# New Traeger Timberline 850 Problems



## disco (Sep 30, 2019)

I just purchased a Traeger Timberline 850. I spent a lot of money to buy Traeger’s top line grill because I am serious about my smoking. I fired it up today for my first smoke. I set it for 235 and it just wouldn’t come to temperature. It kept hovering between 195 and 200. So, I called their support line. A nice young lady, Carolina, took my call and reviewed my problem as they were able to check the WiFi record of my smoke. She kept asking me if I was using Traeger pellets (I was).

Finally, she advised that the problem was the induction fan that I will get in about a week. So here is how it works. I purchased a very expensive top of the line grill. It is defective. I get to wait a week, at least, to have the honour of doing my own repair to their defective machine. Sigh, I guess that is the way of things these days.
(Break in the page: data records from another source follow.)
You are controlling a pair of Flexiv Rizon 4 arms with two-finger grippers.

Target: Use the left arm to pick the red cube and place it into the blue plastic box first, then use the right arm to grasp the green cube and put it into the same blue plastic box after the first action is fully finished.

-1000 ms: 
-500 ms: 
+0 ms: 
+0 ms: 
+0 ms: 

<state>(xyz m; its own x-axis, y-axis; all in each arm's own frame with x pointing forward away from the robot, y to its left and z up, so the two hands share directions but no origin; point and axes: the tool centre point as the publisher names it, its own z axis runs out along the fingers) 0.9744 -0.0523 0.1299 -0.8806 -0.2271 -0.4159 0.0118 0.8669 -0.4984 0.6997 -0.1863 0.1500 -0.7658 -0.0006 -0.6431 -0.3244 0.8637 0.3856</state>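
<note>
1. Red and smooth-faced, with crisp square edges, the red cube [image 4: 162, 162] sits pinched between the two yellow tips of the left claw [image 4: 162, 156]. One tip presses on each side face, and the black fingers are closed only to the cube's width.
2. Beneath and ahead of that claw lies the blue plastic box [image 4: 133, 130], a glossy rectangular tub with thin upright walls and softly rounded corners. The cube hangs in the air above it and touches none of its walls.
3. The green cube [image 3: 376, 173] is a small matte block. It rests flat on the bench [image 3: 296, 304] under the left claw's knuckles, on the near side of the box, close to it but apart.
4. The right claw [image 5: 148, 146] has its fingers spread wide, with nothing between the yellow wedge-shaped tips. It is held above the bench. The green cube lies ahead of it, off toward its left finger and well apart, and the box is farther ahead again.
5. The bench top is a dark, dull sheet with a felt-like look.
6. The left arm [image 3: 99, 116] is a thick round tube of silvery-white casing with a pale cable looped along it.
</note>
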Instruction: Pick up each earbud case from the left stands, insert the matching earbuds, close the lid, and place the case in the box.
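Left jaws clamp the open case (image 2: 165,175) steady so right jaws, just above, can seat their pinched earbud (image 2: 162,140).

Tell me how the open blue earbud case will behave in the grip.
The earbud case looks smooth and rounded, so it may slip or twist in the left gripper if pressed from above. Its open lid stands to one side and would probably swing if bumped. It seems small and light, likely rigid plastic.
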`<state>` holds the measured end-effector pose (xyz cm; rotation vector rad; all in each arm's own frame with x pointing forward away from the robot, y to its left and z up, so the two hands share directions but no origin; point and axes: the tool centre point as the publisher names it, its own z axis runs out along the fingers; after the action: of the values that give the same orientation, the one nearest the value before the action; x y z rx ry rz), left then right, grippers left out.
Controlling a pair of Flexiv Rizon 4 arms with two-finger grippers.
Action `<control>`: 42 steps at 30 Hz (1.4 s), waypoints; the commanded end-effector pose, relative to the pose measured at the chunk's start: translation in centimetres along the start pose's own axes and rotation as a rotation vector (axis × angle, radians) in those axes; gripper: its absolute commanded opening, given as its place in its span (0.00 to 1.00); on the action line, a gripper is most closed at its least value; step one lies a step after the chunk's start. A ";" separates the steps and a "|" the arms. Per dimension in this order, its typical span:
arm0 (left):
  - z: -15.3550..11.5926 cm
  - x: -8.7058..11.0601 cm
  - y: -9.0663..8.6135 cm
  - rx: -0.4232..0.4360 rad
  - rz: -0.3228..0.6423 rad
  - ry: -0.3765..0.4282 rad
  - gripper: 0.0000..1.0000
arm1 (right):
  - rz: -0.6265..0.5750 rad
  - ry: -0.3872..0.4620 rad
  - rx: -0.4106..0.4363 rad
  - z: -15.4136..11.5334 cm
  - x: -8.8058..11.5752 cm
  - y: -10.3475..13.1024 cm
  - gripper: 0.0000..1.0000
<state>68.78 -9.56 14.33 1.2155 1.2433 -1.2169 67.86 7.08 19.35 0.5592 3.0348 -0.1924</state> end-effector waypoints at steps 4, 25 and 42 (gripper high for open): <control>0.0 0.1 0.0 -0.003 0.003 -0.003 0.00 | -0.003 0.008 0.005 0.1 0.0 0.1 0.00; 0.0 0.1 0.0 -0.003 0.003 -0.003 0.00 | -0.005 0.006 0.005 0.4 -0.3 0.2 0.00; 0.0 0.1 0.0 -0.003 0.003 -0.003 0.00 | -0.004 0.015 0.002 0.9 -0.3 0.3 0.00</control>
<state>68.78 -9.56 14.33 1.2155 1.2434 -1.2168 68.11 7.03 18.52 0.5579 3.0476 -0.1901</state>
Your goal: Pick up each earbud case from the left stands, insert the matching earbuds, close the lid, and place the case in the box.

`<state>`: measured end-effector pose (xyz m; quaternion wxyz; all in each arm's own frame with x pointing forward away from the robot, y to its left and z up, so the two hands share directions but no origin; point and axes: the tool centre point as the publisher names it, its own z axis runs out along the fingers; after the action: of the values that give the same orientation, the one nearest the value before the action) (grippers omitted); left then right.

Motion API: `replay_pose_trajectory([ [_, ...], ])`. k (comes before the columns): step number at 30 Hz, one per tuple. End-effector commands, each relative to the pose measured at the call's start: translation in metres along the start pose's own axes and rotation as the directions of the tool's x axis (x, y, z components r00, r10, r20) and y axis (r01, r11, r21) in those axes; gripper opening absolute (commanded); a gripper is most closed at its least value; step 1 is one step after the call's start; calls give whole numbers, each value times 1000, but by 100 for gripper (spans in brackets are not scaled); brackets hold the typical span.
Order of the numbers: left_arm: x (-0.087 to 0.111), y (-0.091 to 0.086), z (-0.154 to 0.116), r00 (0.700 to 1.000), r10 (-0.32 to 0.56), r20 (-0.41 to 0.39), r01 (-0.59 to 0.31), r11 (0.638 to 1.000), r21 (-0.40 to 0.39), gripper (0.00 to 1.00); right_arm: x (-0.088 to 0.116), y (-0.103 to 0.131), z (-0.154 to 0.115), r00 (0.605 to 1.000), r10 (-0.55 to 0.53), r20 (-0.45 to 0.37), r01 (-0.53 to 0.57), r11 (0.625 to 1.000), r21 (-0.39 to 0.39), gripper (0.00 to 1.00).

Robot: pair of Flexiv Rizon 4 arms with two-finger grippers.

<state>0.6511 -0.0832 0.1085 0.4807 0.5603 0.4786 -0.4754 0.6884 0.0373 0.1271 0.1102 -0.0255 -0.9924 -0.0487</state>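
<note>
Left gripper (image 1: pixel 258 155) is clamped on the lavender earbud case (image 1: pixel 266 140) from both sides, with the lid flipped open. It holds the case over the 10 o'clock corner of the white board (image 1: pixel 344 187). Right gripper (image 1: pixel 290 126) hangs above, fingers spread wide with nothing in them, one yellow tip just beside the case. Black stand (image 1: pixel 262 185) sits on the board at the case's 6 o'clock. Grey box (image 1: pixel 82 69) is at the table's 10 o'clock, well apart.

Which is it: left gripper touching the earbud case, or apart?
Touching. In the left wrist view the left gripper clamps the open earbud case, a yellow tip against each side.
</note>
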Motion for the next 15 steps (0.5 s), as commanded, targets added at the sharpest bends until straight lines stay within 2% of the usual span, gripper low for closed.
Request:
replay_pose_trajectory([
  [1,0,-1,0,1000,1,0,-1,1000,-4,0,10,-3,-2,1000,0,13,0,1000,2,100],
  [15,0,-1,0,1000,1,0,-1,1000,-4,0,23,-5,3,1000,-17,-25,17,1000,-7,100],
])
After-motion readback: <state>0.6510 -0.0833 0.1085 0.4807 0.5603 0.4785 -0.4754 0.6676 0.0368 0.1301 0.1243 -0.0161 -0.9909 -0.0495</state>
I asked if I would get an extension of my warranty to cover the period from when I purchased my grill until I could actually use it. I was advised no because there is a 3 year warranty. I pointed out that everyone else actually had a grill to use for their 3 years. I haven’t even been able to use mine yet my warranty continues to tick away. Sadly, this logic was to no avail.

I had hoped that buying the top of the line from Traeger would be a good experience. So far, not so much.

I will post my assembly video and a review of how it works once I actually get to try it.


----------



## bmudd14474 (Sep 30, 2019)

Thats a bummer. For the money I would have gone with rectec but I hope that fan is the issue and your happy with it once repaired.


----------



## disco (Sep 30, 2019)

Thanks. Me too. I understand that there may be a problem with a new grill but to not offer a warranty extension when your unit doesn't work from the get go sucks.


----------



## JckDanls 07 (Sep 30, 2019)

I believe I would of told her I'm not a handy man...  so therefor please send a new unit and pay for the freight to return this one... Or i'll take a refund and go to the competitor...


----------



## disco (Sep 30, 2019)

JckDanls 07 said:


> I believe I would of told her I'm not a handy man...  so therefor please send a new unit and pay for the freight to return this one... Or i'll take a refund and go to the competitor...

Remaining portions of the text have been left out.